Trinidad and Tobago international cyclist Njisane Phillip has expressed gratitude to local cycling official David Francis and the Trinidad and Tobago Cycling Federation (TTCF) for allowing him to take his proposed soigneur, Varun Maharaj, to next month’s Olympic Games.
However, Phillip said the TTCF’s change of heart will not affect his plan to retire from international cycling. And he rubbished suggestions that he has considered or plans to consider representing any nation but Trinidad and Tobago.
Phillip had his Rio 2016 plans thrown into disarray on Thursday when he learned, via the media, that Francis would accompany him to Rio as team manager at Maharaj’s expense.
TTCF president Robert Farrier said the decision was made based on precedent and the feeling of the race committee that a manager was more important for the cyclist than a soigneur. The Trinidad and Tobago Olympic Committee (TTOC) only allowed the TTCF to send two officials to Rio.
The cycling body’s choice and explanation provoked a furious response from Phillip and retired Pan American champion and cycling icon, Gene “Geronimo” Samuel.
“Varun has been a training partner, helper, right hand and left hand,” said Phillip, at the time. “He knows my needs and what needs to be done to prepare me to race. He can warm me up before my races and prepare with me for race day…
“I made this clear in a meeting with the TTCF (in March 2016) and they agreed that what I need is priority.”
A public uproar plus successful mediation by TTOC president Brian Lewis saw Francis voluntarily withdraw as manager, on Saturday 16 July, so Maharaj could be accredited alongside mechanic Elijah Greene.
“I am happy and I want to thank Mr Francis,” said Phillip. “I really appreciate it.”
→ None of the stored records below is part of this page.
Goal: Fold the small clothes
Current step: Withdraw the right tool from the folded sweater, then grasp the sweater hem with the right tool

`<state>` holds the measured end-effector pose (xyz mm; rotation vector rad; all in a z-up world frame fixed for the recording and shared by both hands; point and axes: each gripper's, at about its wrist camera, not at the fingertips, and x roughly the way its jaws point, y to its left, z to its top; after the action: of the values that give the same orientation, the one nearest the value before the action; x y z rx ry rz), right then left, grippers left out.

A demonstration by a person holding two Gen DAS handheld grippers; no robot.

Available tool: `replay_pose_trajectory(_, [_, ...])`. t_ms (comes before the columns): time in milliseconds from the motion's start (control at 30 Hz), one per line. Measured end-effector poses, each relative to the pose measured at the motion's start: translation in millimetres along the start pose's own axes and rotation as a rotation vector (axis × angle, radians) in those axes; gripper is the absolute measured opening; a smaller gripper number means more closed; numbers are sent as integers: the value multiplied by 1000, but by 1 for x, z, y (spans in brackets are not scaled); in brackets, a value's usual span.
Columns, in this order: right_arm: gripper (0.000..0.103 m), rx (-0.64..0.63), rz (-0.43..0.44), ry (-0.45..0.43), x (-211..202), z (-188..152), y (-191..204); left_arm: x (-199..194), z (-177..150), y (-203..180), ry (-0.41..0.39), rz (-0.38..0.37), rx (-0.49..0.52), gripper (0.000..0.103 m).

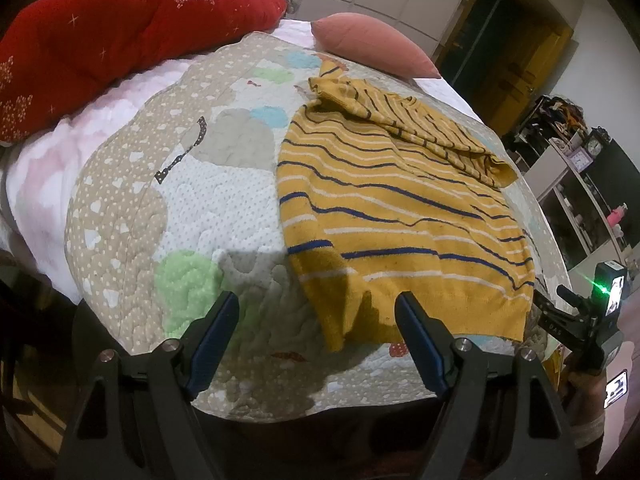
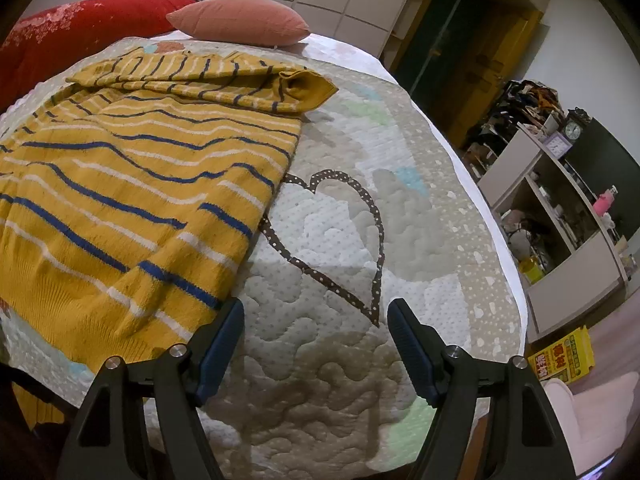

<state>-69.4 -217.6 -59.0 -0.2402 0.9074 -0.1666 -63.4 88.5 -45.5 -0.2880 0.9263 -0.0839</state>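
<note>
A yellow sweater point(image 1: 400, 216) with blue and white stripes lies flat on the quilted bedspread point(image 1: 168, 216), one sleeve folded across its far end. My left gripper point(image 1: 316, 304) hangs open above the bedspread at the sweater's near left corner, nothing between its fingers. In the right wrist view the same sweater point(image 2: 132, 184) fills the left half, its folded sleeve point(image 2: 224, 76) at the top. My right gripper point(image 2: 316, 312) is open over bare bedspread point(image 2: 340, 380), just right of the sweater's hem. The right gripper's body shows at the left wrist view's right edge.
A red floral quilt point(image 1: 120, 32) is heaped at the bed's far left. A pink pillow point(image 2: 240, 20) lies at the head. Shelves point(image 2: 560, 216) with clocks and clutter stand to the right. A yellow box point(image 2: 562, 354) sits on the floor by the bed.
</note>
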Motion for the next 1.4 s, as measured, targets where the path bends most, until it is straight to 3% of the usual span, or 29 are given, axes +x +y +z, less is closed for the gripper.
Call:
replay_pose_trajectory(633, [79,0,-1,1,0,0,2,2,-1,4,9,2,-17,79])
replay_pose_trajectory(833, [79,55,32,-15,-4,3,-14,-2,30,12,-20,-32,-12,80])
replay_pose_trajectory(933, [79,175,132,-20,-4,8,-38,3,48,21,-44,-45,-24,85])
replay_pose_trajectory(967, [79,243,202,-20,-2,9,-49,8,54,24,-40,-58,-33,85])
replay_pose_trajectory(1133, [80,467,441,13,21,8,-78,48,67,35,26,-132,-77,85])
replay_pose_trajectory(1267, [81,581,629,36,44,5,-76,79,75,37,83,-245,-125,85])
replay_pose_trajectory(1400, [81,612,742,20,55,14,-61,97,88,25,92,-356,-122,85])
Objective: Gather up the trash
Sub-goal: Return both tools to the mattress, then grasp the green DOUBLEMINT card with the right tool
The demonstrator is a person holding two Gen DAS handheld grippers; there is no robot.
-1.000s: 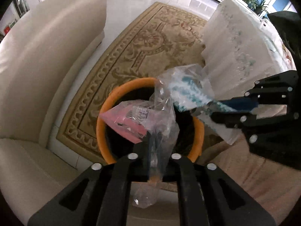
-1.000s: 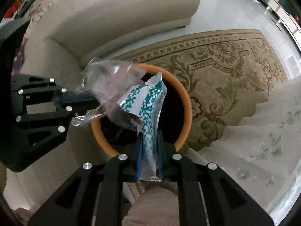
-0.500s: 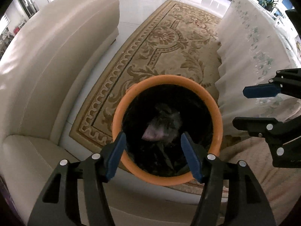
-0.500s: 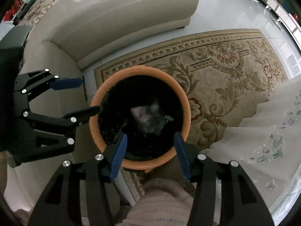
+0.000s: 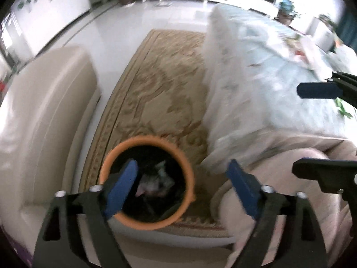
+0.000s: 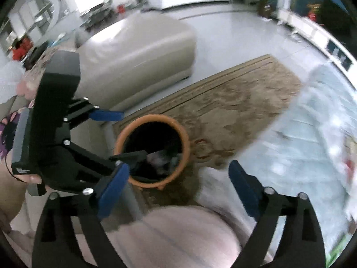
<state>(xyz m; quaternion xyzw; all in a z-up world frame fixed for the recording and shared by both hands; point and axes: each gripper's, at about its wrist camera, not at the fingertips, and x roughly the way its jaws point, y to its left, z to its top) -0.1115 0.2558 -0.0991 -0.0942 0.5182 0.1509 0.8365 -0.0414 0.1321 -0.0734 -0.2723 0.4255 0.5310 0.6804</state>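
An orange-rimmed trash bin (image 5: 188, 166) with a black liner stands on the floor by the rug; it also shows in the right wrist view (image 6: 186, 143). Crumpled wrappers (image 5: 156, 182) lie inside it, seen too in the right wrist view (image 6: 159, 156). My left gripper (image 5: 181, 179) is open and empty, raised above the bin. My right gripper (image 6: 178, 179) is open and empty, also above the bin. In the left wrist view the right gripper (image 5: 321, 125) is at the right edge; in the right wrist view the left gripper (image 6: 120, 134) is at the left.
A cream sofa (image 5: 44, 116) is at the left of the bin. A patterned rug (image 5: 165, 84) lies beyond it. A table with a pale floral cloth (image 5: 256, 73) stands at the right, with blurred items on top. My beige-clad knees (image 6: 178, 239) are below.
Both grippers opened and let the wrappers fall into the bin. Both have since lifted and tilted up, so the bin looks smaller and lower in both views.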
However, the former Shiva Boys Hindu College student said he will not reverse his decision to retire, since it was made in advance of the TTCF’s decision.
He described the stresses and financial strain that goes into him representing Trinidad and Tobago at this level. And, after riding since he was nine years old, “J-Boy” thinks it is time for him to move on.
“I have given the sport 16 years of my life and now I am thinking about my future,” Phillip told Wired868. “I want to do cool things. I want to go to the movies with my family too and go down the islands and just do normal Trini stuff…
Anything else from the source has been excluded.